Так же монах судил о науке. «Глупец тот, – говорил он, – кто воображает, будто бы логика и философия подтверждают истины веры. Разве сильный свет нуждается в слабом, мудрость Господня – в мудрости человеческой? Разве апостолы и мученики знали логику и философию? Неграмотная старуха, усердно молящаяся перед иконою, – ближе к познанию Бога, чем все мудрецы и ученые. Не спасет их логика и философия в день Страшного Суда! Гомер и Вергилий, Платон и Аристотель – все идут в жилище сатаны! Подобно сиренам, —
Наука дает людям вместо хлеба камень. Посмотрите на тех, кои следуют учениям мира сего: сердца у них каменные».
«Кто мало знает, тот мало любит. Великая любовь есть дочь великого познания», – только теперь чувствовал Джованни всю глубину этих слов и, слушая проклятия монаха соблазнам искусства и науки, вспоминал разумные беседы Леонардо, спокойное лицо его, холодные как небо глаза, улыбку, полную пленительной мудрости. Он не забыл о страшных плодах ядовитого дерева, о железном пауке, о Дионисиевом ухе, о подъемной машине для Святейшего Гвоздя, о лике Антихриста под ликом Христа. Но ему казалось, что не понял он учителя до конца, не разгадал последней тайны сердца его, не распутал того первоначального узла, в котором сходятся все нити, разрешаются все противоречия.
Так вспоминал Джованни последний год своей жизни в обители Сан-Марко. И между тем как в глубоком раздумье ходил взад и вперед по стемневшей галерее, – наступил вечер, раздался тихий звон «Ave Maria», и черной вереницей прошли монахи в церковь.
Джованни не последовал за ними, сел на прежнее место, снова открыл книгу «Посланий» апостола Петра и, помраченный лукавыми наущениями дьявола, великого логика, переделал в уме своем слова Писания так:
«Не можете не пить из чаши Господней и чаши бесовской. Не можете не быть участником в трапезе Господней и трапезе бесовской».
Горько усмехнувшись, поднял глаза к небу, где увидел вечернюю звезду, подобную светильнику прекраснейшего из ангелов тьмы, Люцифера – Светоносящего.
И пришло ему на память предание, слышанное им от одного ученого монаха, принятое великим Оригеном, возобновленное флорентинцем Маттео Пальмьери в поэме «Город Жизни», – будто бы в те времена, когда дьявол боролся с Богом, среди небожителей были такие, которые, не желая примкнуть ни к воинству Бога, ни к воинству дьявола, остались чуждыми Тому и другому, одинокими зрителями поединка, – о них же Данте сказал:
Свободные и печальные духи – ни злые, ни добрые, ни темные, ни светлые, причастные злу и добру, тени и свету – изгнаны были Верховным Правосудием в долину земную, среднюю между небом и адом, в долину сумерек, подобных им самим, где стали человеками.

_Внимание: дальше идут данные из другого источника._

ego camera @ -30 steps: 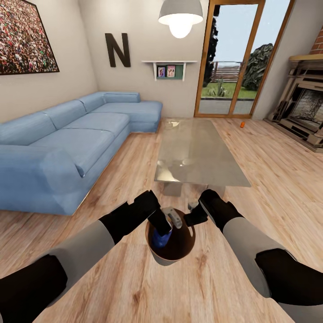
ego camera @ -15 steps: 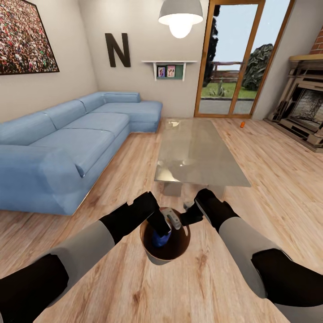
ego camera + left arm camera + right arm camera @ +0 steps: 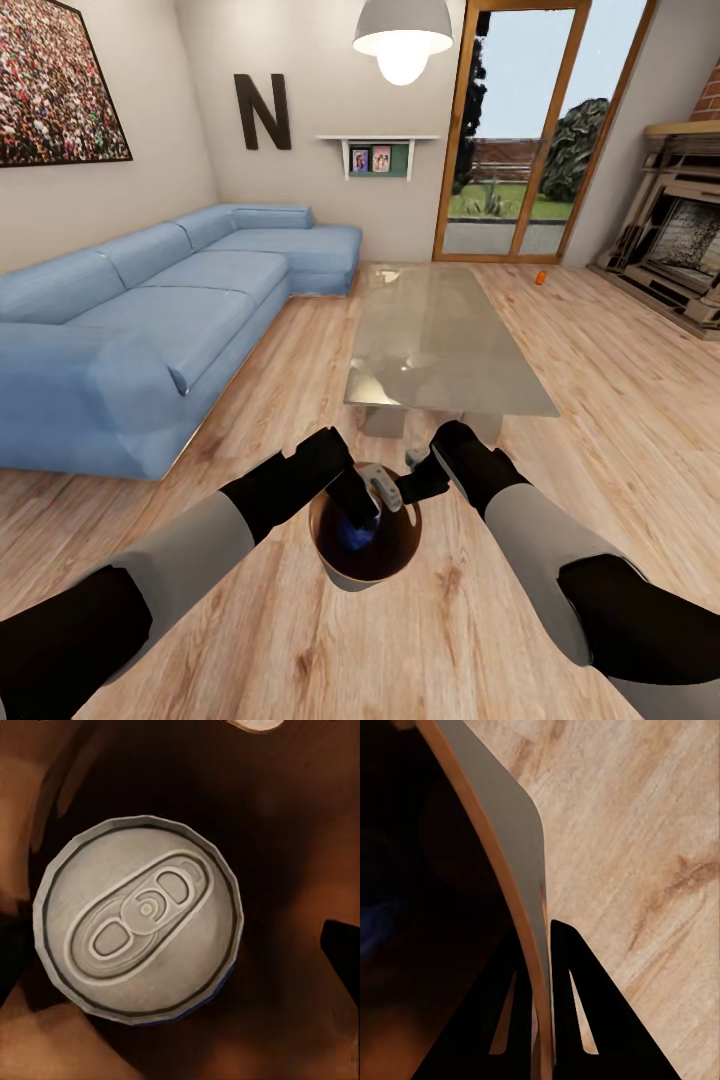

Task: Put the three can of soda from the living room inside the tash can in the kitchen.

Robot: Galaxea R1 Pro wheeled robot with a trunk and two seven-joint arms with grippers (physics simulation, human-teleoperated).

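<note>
The dark blue can of soda [image 3: 352, 532] with its pale top [image 3: 139, 919] sits inside the tash can [image 3: 347, 578], whose copper-brown inside [image 3: 285, 817] surrounds it. My left gripper [image 3: 356, 506] hangs over the bin's mouth, open, its fingers [image 3: 342, 954] standing apart from the can. My right gripper [image 3: 406, 489] is shut on the bin's rim, one finger on each side of the greyish wall [image 3: 502, 832]. An orange can of soda [image 3: 540, 278] stands on the floor far ahead by the glass doors.
I am in the living room. A glass coffee table [image 3: 440, 350] stands just ahead, a light-blue sofa [image 3: 150, 320] at the left, and a fireplace [image 3: 680, 240] at the right. Wood floor [image 3: 620, 400] runs past the table's right side toward the doors.
The right gripper and the bin have shifted slightly left, bringing the bin more squarely under the left gripper. The left arm has barely moved.
</note>
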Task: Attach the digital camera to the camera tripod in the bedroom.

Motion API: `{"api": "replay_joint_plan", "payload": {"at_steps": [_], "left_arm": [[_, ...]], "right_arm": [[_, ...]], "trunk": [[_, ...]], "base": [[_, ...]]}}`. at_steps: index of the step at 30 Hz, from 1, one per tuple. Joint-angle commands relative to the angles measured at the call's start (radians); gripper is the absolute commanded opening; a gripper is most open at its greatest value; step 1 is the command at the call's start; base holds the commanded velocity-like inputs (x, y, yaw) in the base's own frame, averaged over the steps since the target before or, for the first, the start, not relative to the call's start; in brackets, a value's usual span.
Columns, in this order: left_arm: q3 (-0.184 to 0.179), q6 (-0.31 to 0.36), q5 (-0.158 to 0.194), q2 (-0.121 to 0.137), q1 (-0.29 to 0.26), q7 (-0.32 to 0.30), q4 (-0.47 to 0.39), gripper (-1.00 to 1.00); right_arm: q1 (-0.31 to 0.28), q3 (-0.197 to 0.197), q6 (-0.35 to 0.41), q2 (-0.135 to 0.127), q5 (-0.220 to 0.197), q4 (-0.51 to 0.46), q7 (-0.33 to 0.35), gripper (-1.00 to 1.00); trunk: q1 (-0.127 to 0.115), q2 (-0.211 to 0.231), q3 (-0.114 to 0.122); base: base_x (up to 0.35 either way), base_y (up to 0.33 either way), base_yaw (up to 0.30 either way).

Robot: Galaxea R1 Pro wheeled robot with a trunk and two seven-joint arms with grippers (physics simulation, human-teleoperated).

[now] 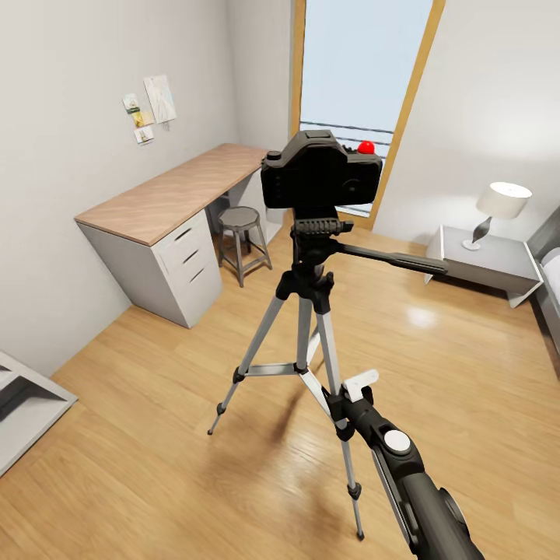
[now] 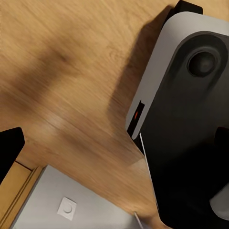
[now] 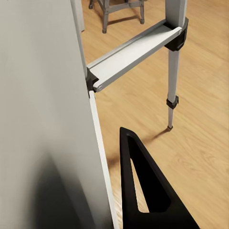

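head: high, tripod [image 1: 307,311] | wrists: near floor [image 2: 71,71]

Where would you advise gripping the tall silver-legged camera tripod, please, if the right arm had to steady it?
Probably on the near silver leg of the camera tripod, just above the horizontal brace, coming from the robot's own side. That stretch is a straight, slim tube with bare floor around it, and the right gripper is already beside it. The long black pan handle juts sideways and would likely twist the head.

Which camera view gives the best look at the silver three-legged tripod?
The head view: the silver three-legged tripod stands whole on the wood floor, carrying the black digital camera. The right wrist view shows close-up legs and a brace. The left wrist view shows wood floor.
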Motion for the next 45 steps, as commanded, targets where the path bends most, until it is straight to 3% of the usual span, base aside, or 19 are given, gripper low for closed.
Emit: {"api": "replay_joint_plan", "payload": {"at_steps": [1,16,17,45], "left_arm": [[-0.008,0.004,0.010,0.000,0.000,-0.004,0.000,1.00],[-0.008,0.004,0.011,0.003,0.001,-0.003,0.000,1.00],[-0.008,0.004,0.011,0.003,0.001,-0.003,0.000,1.00],[-0.008,0.004,0.011,0.005,0.001,-0.004,0.000,1.00]], "right_arm": [[0.000,-0.001,0.004,0.000,0.032,0.019,0.005,-1.00],[0.000,-0.001,0.004,-0.001,0.033,0.019,0.005,-1.00],[0.000,-0.001,0.005,-0.001,0.032,0.019,0.006,1.00],[0.000,-0.001,0.007,-0.007,0.034,0.005,0.006,1.00]], "trunk": [[0.000,-0.001,-0.001],[0.000,-0.001,-0.001],[0.000,-0.001,-0.001],[0.000,-0.001,-0.001]], "base": [[0.000,0.000,0.000],[0.000,0.000,0.000],[0.000,0.000,0.000],[0.000,0.000,0.000]]}}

– И как знать, – продолжал Джованни вслух свои грешные мысли, – как знать, – может быть, в этом нет зла, может быть, следует пить во славу Единого из обеих чаш вместе?
И почудилось ему, что это не он сказал, а кто-то другой, наклонившись и сзади дыша на него холодным ласковым дыханием, шепнул ему на ухо: «Вместе, вместе!»
Он вскочил в ужасе, оглянулся и, хотя никого не было в пустынной галерее, затканной паутиною сумерек, начал креститься, дрожа и бледнея; потом бросился бежать вон из крытого хода через двор и только в церкви, где горели свечи и монахи пели вечерню, остановился, перевел дыхание, упал на каменные плиты и стал молиться:
– Господи, спаси меня, избавь от этих двоящихся мыслей! Не хочу я двух чаш! Единой чаши Твоей, единой истины Твоей жаждет душа моя, Господи!
Но Божья благодать, подобная росе, освежающей пыльные травы, не смягчила ему сердца.